Three notes, first you should always let your tap water sit out for several hours (overnight) so that any dissolved gases in your tap can leave, and you get a reading of what the long-term pH of your tap is. Dissolved carbon dioxide is the usual suspect here, and having extra CO2 in your tap water (which is not uncommon) will artificially depress your pH at the moment it comes out of the tap.
Secondly, pH is dependent upon temperature, in a lot of ways exactly what was in the first note. Warmed liquids dissolve less gas in them, less CO2 dissolved in the water leads to a higher pH.
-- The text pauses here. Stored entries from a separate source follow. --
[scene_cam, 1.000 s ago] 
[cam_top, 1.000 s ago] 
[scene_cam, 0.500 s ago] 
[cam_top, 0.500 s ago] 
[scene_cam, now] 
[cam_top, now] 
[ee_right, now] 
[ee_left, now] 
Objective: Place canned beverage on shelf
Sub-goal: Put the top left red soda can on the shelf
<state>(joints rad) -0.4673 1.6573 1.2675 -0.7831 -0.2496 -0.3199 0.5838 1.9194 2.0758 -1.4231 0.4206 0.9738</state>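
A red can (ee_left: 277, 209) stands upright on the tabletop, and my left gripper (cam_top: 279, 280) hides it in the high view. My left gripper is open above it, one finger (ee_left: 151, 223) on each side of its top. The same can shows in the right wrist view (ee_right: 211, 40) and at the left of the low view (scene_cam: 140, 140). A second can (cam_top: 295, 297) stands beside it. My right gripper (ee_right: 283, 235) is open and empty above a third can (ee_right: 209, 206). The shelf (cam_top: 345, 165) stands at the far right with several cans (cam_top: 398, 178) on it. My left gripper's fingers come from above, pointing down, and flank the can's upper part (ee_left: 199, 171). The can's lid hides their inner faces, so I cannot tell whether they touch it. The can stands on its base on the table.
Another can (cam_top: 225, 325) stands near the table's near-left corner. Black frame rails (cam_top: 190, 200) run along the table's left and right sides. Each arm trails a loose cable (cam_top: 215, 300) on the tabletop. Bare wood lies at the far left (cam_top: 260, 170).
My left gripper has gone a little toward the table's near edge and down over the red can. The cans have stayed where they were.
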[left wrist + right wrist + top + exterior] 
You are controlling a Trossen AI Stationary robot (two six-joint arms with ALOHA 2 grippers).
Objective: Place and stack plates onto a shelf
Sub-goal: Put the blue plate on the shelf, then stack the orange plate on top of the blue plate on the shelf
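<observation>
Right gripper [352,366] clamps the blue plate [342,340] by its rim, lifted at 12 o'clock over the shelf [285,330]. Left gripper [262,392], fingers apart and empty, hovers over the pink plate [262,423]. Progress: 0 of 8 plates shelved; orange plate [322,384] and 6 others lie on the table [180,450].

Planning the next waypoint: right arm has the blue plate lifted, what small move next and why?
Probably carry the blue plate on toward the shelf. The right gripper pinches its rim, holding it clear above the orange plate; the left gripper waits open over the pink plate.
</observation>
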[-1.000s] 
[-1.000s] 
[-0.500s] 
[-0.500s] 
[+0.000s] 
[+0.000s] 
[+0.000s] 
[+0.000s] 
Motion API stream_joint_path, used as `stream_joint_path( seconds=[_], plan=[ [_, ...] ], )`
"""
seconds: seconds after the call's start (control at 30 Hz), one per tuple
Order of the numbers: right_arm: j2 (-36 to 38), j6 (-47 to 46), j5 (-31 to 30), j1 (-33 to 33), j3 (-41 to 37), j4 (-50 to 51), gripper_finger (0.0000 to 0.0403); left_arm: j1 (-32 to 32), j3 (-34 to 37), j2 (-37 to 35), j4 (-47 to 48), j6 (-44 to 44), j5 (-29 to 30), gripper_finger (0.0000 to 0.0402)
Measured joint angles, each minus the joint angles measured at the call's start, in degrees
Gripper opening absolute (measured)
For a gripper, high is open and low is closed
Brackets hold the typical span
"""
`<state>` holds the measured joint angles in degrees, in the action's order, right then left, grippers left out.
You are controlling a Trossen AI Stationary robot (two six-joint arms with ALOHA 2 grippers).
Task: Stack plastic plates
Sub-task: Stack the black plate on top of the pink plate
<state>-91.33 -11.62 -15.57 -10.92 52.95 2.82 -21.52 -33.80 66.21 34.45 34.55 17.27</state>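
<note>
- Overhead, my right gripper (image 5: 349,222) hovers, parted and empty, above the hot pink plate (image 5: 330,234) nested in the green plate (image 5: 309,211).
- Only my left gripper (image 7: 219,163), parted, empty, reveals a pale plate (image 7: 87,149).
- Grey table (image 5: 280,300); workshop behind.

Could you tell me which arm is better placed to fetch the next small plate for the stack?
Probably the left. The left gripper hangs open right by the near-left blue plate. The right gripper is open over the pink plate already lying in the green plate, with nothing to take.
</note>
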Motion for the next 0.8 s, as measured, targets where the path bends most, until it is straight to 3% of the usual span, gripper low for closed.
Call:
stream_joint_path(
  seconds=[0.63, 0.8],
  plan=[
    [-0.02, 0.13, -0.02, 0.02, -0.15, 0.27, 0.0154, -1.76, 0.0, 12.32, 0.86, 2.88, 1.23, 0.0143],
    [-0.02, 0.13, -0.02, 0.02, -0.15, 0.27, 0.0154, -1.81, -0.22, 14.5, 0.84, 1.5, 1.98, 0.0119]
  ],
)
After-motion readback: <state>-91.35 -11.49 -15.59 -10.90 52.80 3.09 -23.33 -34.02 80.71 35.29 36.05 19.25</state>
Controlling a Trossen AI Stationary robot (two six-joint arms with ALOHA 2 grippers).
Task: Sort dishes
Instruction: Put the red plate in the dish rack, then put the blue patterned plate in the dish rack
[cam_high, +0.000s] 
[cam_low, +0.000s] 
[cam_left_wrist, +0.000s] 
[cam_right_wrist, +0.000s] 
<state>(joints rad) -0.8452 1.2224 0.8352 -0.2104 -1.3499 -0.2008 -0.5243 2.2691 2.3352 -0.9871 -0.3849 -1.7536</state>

Thirdly, what you really need to know in this case is a measure of your KH, which stands for carbonate hardness. This will let you know how much buffering capabiity your water has. If you don't know buffering is the ability of your water to keep the same pH. It is also called akalinity (or acidity). Since your water went down so much just from adding a piece of wood, I would suspect that you have a pretty low KH. This means that your pH may fluctuate quickly, which is really unhealthy for your fish -- it is stressful to have to keep adjusting to changing pHs. If you don't have a KH test, but a GH (general hardness) test, thay would be ok, though its information is more indirect that a KH test. If you don't have either and don't want to buy them, please take a water sample to your LFS, most will test it for free for you.
Finally, this was said above, but I'd like to reinforce it, that is that your fish will adjust to what you or your favorite book/website may call "sup-optimal" pH for your fish. However, if you keep the pH steady at almost any value between 5 and 8.5, most fish will live perfectly happy live. Steady is the key word here. There are a few sensitive species, discus are the first example that come to mind, this is where lots and lots of research before you buy comes in.
To wit, my water is hard and alkaline, with a pH between 8.2 and 8.4. I have kept and bred tiger barbs, lemon tetras, and bronze corys. I have also kept blue gouramis, scissortail rasboras, mollies, siamese algae eaters, and peppered corys without any health problems at all. With the exception of the mollies, a pH of 8.2 was outside the range of all these fishs' range in multiple books and websites, but they all seemed pretty satisfied to me. Especially if they are mating, they must be reasonably happy.
So, once again, keeping a constant pH is far, far, far more important that keeping an exact pH.